Liu Han was accused of ordering nine murders and faced charges of assault, extortion, illegal detention and running a local gambling ring.

BEIJING – A Chinese mining tycoon was sentenced to death on Friday after being found guilty of leading a mafia-style operation in the southwestern Chinese province of Sichuan.

Liu Han - the former head of mining conglomerate Sichuan Hanlong Group - and his brother, Liu Wei were accused of ordering nine murders.

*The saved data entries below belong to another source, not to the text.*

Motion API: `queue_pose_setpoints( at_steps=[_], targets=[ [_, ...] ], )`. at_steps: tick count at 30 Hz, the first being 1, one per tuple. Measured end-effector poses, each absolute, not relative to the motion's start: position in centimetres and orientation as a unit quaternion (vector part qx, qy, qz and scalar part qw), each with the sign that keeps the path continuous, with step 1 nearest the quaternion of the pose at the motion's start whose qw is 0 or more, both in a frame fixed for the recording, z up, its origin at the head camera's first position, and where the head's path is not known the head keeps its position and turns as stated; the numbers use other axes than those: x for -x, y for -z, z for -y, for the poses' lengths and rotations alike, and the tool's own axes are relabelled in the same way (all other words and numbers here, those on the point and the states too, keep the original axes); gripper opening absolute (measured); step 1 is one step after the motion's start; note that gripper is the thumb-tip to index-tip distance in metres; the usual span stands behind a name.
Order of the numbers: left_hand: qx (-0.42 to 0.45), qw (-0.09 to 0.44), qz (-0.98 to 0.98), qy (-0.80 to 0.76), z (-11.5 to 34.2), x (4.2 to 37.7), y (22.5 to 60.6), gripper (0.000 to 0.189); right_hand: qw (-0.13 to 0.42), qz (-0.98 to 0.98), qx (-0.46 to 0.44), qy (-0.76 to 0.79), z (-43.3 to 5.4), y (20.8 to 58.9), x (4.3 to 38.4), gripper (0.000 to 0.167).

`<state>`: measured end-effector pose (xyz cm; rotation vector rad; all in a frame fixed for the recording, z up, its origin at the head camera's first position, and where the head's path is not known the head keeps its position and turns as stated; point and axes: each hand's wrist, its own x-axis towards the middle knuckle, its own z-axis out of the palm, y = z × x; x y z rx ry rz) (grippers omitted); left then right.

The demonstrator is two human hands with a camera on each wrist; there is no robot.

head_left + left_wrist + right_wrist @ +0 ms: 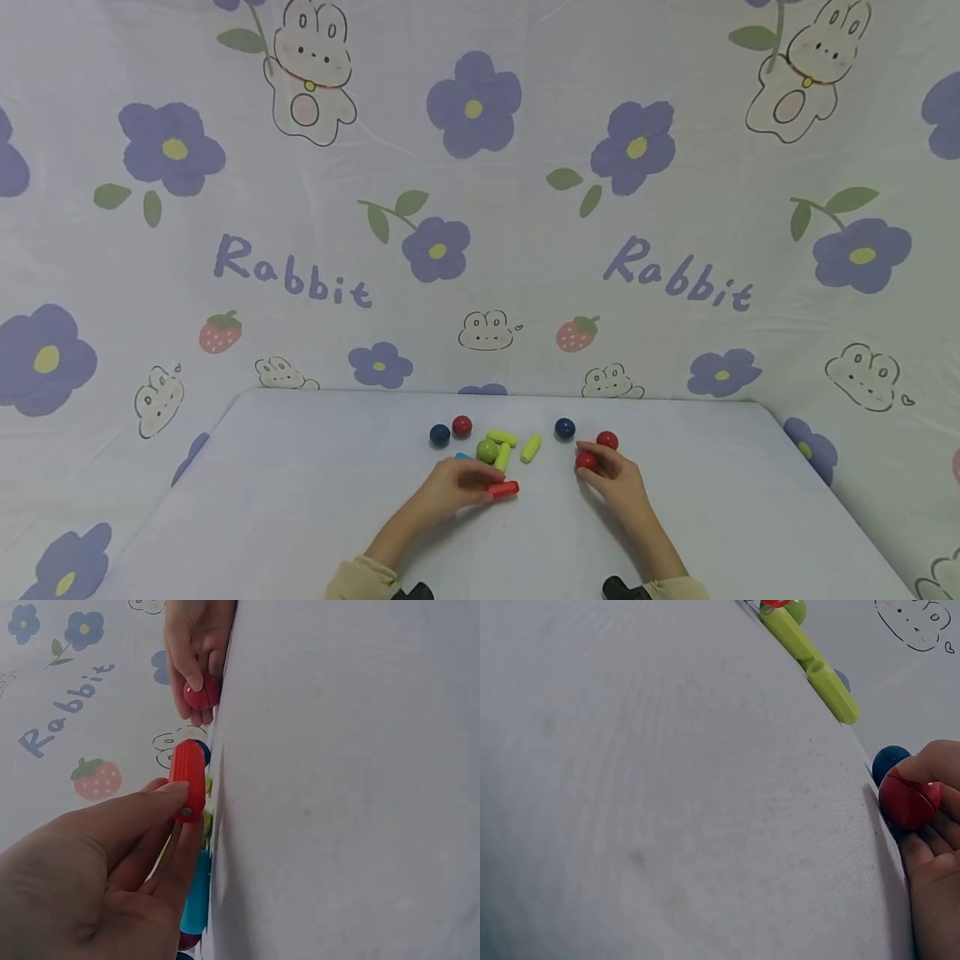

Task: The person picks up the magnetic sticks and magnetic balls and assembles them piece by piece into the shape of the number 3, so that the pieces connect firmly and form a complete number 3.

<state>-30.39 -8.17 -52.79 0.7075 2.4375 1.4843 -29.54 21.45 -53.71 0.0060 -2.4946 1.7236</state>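
Observation:
My left hand (455, 486) pinches a short red ridged stick (506, 490) between thumb and fingers; the left wrist view shows the stick (188, 780) standing up from the fingertips. My right hand (617, 485) holds a red ball (586, 461) between thumb and fingers, and in the right wrist view a thin seam runs across this ball (909, 801). Just past the left fingers lie a green ball (487, 451) and a yellow-green stick (502, 457). A blue stick (463, 456) is mostly hidden behind the left hand. Behind the right hand sits another red ball (607, 439).
Two more yellow-green sticks, one flat (502, 437) and one slanted (531, 448), lie between the hands. Dark blue balls rest at left (439, 435) and right (565, 429), with a red ball (462, 426) at left. A patterned cloth (525, 250) hangs behind the white table (300, 500).

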Motion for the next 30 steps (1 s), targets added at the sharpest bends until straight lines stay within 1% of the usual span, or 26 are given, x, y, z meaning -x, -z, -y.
queue_pose_setpoints(
  at_steps=[8,13,19,30],
  targets=[
    [-0.266,0.123,-0.804,-0.517,8.49,30.21,53.05,0.031,0.059,0.822,-0.003,-0.566,-21.51,54.15,29.63,0.041],
    [-0.268,0.145,-0.793,-0.528,8.68,30.27,53.55,0.031,0.061,0.822,-0.003,-0.566,-21.58,54.16,29.49,0.042],
    [-0.279,0.14,-0.788,-0.53,8.76,30.02,53.67,0.032,0.058,0.819,0.002,-0.571,-21.54,54.18,29.53,0.043],
    [-0.264,0.129,-0.815,-0.5,8.75,29.49,53.49,0.03,0.069,0.834,-0.004,-0.548,-21.37,54.29,29.42,0.044]
  ],
)
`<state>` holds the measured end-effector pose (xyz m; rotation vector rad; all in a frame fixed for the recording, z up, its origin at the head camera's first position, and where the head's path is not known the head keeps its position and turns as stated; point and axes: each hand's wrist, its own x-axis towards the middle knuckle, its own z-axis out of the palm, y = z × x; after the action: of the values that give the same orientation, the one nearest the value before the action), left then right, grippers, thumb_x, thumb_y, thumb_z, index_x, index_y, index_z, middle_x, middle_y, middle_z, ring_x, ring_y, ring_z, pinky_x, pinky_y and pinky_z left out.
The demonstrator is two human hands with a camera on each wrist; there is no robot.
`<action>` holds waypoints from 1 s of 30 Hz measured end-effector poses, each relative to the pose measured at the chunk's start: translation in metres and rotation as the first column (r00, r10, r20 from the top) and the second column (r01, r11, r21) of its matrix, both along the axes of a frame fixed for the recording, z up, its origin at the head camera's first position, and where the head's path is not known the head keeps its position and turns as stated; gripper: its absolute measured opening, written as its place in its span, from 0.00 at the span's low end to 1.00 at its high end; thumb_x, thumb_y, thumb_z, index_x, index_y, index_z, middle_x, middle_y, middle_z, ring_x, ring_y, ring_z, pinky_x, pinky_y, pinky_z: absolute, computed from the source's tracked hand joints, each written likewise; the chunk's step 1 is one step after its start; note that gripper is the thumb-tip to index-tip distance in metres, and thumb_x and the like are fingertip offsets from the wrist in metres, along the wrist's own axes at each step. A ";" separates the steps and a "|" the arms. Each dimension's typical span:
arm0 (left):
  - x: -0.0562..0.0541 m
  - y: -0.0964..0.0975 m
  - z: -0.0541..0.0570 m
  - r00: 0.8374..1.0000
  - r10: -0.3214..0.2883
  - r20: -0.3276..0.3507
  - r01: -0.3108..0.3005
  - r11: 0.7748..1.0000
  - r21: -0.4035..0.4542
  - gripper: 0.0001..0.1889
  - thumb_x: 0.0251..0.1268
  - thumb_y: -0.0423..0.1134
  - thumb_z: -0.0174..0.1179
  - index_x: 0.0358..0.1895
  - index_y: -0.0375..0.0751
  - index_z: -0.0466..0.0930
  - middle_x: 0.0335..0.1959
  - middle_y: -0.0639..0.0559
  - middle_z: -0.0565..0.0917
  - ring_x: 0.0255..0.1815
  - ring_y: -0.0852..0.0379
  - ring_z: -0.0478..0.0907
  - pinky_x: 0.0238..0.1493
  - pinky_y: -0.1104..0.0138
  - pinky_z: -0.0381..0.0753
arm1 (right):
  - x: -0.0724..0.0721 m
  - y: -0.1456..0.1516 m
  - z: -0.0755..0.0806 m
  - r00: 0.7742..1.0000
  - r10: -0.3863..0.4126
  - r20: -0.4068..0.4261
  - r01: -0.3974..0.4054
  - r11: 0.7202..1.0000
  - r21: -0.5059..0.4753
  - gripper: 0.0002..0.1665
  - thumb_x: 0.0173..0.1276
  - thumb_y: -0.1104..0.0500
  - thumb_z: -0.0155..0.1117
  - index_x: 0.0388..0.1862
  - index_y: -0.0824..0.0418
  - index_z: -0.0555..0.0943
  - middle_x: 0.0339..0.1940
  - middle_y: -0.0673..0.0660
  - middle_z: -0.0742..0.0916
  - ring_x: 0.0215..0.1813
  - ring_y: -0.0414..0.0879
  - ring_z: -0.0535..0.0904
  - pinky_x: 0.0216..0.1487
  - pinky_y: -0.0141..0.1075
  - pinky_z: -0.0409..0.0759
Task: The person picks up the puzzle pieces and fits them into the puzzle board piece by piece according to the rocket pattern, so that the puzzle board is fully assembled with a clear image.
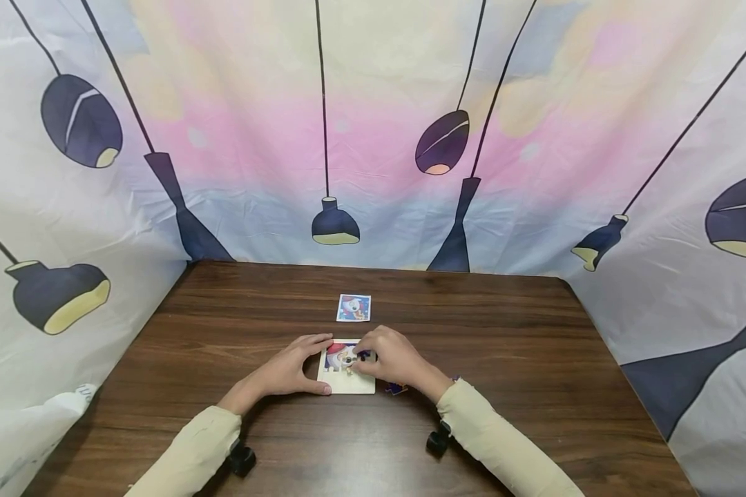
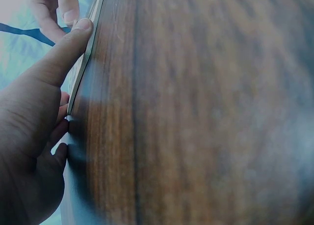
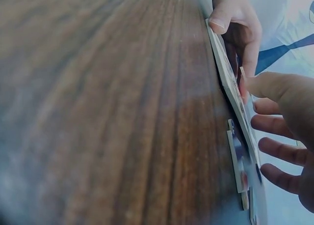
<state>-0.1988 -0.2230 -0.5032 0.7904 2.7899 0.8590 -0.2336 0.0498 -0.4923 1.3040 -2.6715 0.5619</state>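
A pale puzzle board (image 1: 348,384) lies on the table, its upper part filled with a cartoon picture and its lower part bare. My left hand (image 1: 292,366) holds the board at its left side, thumb at the lower edge and fingers at the upper left corner. Over the board's right half, my right hand (image 1: 390,355) pinches a small puzzle piece. In the right wrist view that thin piece (image 3: 243,73) stands tilted between thumb and fingers, just above the board. The other right fingers are spread along the board's right side.
Loose dark puzzle pieces (image 1: 396,388) lie right of the board, partly under the right wrist; the right wrist view shows several overlapping pieces (image 3: 237,158). A square picture card (image 1: 354,308) sits beyond the board. A printed cloth (image 1: 385,138) hangs behind the wooden table (image 1: 255,297).
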 end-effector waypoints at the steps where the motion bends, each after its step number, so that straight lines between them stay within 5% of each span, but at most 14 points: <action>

They also faced charges of assault, extortion, illegal detention and running a local gambling ring with 34 other gang members - one of the largest criminal gangs to be tried in China in recent years.

Image: File photo of Liu Han, former chairman of Hanlong Mining, smoking a cigarette during a conference in Mianyang
Liu Han, former chairman of Hanlong Mining, smokes a cigarette during a conference in Mianyang, Sichuan province, in this file picture taken March 21, 2008.Reuters File

According to state media reports, the brothers were convicted by a Hubei court of organizing and running a "mafi-style gang" and received death sentences for their roles in a criminal spree dating back to 1993.

The conviction marks a stunning fall from grace for Liu Han, who at one point was one of China's richest men thanks in part to his Hanlong group's investments across Sichuan in mining, energy and property. He ranked No. 148 on the 2012 Forbes list of China's richest, with estimated wealth of $855 million.

Liu's arrest and sentencing are the latest in a string of cases where high-profile Sichuan businessmen and politicians with purported close ties to China's former tzar Zhou Yongkang have been detained or removed from office.

The 34 former gang members involved in Liu's gambling ring were tried earlier en masse in six other trials. They received sentences ranging from 11 years in prison to the death penalty.

Liu's gang is believed to have amassed much of its wealth under the protection of Zhou, who served as Sichuan’s powerful Party Secretary before ascending to the top of China’s security apparatus in 2003 as head of the Public Security Ministry.

Zhou is believed to be under investigation for corruption, part of a broader government crackdown.

In an unprecedented move this past March, Chinese authorities reportedly seized $14.5 billion dollars worth of assets from Zhou’s family members and associates. In addition, more than 300 of his relatives and former colleagues were also reportedly questioned.